CRP, C-reactive protein; SBP, Spontaneous bacterial peritonitis.
5. Discussion
SBP is a frequent and serious complication in cirrhotic patients that is associated with high in-hospital mortality rates of 20% - 30%, poor prognosis, and recurrence of over 70% in the first year of life. Early antibiotic treatment can reduce the mortality and morbidity of SBP, which requires performance and rapid diagnostic tests (26). Although extensive studies have been conducted for laboratory testing efficiency and various markers for the diagnosis of SBP (24, 26), the first report on the highly significant correlation between CRP and SBP was only published recently (24).
In the study by Preto-Zamperlini et al. on 90 children with chronic liver disease, Streptococcus pneumoniae was the most cultured organism (24). In our study, E. coli was the most frequently cultured organism. The serum WBC counts were significantly higher in the SBP group compared to the counts for patients without SBP. This finding was similar to the results of Preto-Zamperlini et al.’s study (24). Measurement of CRP in cirrhotic patients determined that serum CRP levels were significantly higher in patients with SBP compared to patients without SBP. In the study by Preto-Zamperlini et al., the CRP level was significantly higher in cases with SBP than in cases without SBP (24). In the study by Yuan et al., it was concluded that CRP is a better marker than WBC count for diagnosis of patients with chronic hepatitis B and SPB (27).
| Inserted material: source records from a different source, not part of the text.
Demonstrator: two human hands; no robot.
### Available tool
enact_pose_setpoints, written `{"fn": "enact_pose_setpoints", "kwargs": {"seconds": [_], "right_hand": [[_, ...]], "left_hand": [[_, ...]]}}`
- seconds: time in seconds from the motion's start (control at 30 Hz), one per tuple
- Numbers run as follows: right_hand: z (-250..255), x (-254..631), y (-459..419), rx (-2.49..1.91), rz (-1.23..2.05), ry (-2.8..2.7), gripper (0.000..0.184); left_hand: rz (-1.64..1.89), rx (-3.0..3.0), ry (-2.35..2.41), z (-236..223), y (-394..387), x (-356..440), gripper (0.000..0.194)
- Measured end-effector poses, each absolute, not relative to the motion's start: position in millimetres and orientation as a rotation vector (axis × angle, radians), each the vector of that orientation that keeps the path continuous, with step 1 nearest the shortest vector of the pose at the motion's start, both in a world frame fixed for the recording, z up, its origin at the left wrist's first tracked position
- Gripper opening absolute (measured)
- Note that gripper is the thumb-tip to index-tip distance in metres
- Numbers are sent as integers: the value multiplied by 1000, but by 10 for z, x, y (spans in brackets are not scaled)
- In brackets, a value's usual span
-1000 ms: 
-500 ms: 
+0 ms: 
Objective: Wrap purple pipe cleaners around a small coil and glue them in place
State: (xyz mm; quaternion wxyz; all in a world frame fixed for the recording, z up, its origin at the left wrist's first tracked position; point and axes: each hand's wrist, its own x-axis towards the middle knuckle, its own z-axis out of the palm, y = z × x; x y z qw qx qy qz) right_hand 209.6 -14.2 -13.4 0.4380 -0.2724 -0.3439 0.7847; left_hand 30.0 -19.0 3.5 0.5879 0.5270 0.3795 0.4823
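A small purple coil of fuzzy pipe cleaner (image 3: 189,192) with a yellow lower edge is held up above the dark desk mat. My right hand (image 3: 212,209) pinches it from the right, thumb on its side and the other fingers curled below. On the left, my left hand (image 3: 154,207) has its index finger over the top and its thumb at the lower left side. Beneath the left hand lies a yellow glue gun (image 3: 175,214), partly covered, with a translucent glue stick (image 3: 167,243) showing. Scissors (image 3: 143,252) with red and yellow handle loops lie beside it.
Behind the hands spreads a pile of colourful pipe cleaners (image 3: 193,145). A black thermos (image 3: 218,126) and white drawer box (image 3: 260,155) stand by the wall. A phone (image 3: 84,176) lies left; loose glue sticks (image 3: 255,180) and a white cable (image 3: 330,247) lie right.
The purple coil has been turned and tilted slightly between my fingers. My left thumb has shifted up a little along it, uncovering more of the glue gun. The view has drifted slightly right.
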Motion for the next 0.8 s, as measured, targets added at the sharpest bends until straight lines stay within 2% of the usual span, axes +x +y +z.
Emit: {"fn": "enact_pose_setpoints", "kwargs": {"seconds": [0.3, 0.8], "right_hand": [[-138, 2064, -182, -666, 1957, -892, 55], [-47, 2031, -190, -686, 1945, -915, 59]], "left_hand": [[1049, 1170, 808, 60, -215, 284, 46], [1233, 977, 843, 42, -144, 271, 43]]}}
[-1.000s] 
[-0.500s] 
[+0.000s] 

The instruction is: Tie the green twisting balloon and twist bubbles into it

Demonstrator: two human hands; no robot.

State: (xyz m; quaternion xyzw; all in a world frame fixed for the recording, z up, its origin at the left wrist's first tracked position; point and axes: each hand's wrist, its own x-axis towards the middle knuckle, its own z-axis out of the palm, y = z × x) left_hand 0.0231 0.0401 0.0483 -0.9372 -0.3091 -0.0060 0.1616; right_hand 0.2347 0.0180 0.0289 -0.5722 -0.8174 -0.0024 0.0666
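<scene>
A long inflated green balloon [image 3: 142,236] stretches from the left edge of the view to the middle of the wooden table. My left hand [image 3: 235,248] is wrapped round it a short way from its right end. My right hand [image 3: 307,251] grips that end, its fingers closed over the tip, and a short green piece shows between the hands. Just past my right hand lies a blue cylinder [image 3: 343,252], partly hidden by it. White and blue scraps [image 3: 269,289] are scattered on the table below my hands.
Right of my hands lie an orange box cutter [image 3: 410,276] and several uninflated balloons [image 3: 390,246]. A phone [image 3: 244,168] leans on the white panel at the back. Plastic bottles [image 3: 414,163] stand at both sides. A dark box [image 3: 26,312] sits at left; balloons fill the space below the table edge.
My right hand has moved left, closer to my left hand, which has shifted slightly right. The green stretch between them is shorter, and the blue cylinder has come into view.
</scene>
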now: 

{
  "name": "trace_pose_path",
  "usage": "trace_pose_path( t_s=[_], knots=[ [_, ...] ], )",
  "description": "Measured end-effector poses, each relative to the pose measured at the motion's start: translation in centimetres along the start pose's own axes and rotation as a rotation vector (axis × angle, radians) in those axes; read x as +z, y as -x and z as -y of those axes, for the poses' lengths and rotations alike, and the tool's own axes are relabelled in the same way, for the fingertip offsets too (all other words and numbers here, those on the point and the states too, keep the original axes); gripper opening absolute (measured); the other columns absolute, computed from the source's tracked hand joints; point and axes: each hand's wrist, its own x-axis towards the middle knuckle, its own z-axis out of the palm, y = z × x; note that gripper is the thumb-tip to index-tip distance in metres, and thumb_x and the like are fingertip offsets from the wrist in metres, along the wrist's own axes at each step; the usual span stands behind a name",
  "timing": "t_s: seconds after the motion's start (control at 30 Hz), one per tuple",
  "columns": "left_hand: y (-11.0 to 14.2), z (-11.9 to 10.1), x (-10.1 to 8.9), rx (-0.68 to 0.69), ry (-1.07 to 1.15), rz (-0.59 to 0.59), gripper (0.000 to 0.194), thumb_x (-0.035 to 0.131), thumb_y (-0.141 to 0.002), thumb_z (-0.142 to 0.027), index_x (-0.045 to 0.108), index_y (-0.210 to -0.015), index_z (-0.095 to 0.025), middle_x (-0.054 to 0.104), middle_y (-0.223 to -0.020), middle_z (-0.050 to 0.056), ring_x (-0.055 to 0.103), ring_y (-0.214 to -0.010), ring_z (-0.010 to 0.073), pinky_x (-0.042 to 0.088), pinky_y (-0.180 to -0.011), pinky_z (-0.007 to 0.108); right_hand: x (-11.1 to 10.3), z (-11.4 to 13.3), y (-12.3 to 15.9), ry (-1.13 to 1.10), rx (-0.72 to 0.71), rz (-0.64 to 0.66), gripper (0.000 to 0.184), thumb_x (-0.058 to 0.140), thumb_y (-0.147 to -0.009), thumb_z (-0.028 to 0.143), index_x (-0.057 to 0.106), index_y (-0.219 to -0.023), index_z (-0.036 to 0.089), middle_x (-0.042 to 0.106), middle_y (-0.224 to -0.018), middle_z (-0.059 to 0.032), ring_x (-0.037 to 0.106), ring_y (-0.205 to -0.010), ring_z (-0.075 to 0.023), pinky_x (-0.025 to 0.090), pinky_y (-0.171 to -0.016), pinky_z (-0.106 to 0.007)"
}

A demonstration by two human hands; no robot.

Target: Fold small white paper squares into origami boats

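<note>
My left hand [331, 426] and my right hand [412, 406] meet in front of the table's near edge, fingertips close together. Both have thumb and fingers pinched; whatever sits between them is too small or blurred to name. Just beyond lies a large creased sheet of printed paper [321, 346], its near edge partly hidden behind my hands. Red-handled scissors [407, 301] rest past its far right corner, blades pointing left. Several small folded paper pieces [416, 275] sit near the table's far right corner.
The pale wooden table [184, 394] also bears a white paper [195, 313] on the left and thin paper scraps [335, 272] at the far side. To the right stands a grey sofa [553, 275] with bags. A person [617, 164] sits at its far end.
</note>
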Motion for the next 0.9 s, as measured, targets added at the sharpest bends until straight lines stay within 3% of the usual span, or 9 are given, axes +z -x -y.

ESR was significantly higher in patients with SBP compared to patients without SBP. In another study by Viallon et al., the authors reported that CRP is significantly higher in adult cirrhotic patients with SBP compared to those that had sterile ascites fluid (28).
The serum total bilirubin levels were not significantly different between children with SBP and those without SBP. This finding was similar to those of other studies (24, 29).
In our study, albumin levels were significantly higher in the SBP group compared to the non-SBP group. In contrast to our study, albumin levels were significantly higher in the non-SBP group compared to SBP group in the study by Preto-Zamperlini et al. (24). In Vieira et al.’s study, no significant difference was found between SBP patients and those with non-SBP ascites (30). This difference may be due to the difference in sample size or the histories of albumin infusion.
In our study, no significant difference was found between the two groups in terms of PT and INR. This result is similar to the study by Vieira et al., who reported that these markers in patients with and without SBP were not significantly different (30). In contrast to the above study, a significant difference was found in the study by Preto-Zamperlini et al. (24). In another study, CRP was a significant indicator of infection in hospitalized children with cirrhosis (31). The difference between the severity of liver disease in these studies may be the cause of these differences.
The results of our study showed no significant difference regarding the age and sex of the patients with and without SBP.
As mentioned above, serum WBC count, ESR, and CRP may be good indicators of SBP in children with liver disease. However, further studies are required in this field because most of the available studies have been conducted on adult patients.
5.1. Limitation
The main limitation is the single-center focus of the study. Another limitation is the lack of serial measurement of CRP and the lack of finding a correlation between CRP and prognosis and recurrence of SBP. The small sample size of children with SBP is another limitation. Also, some selection bias could not be avoided.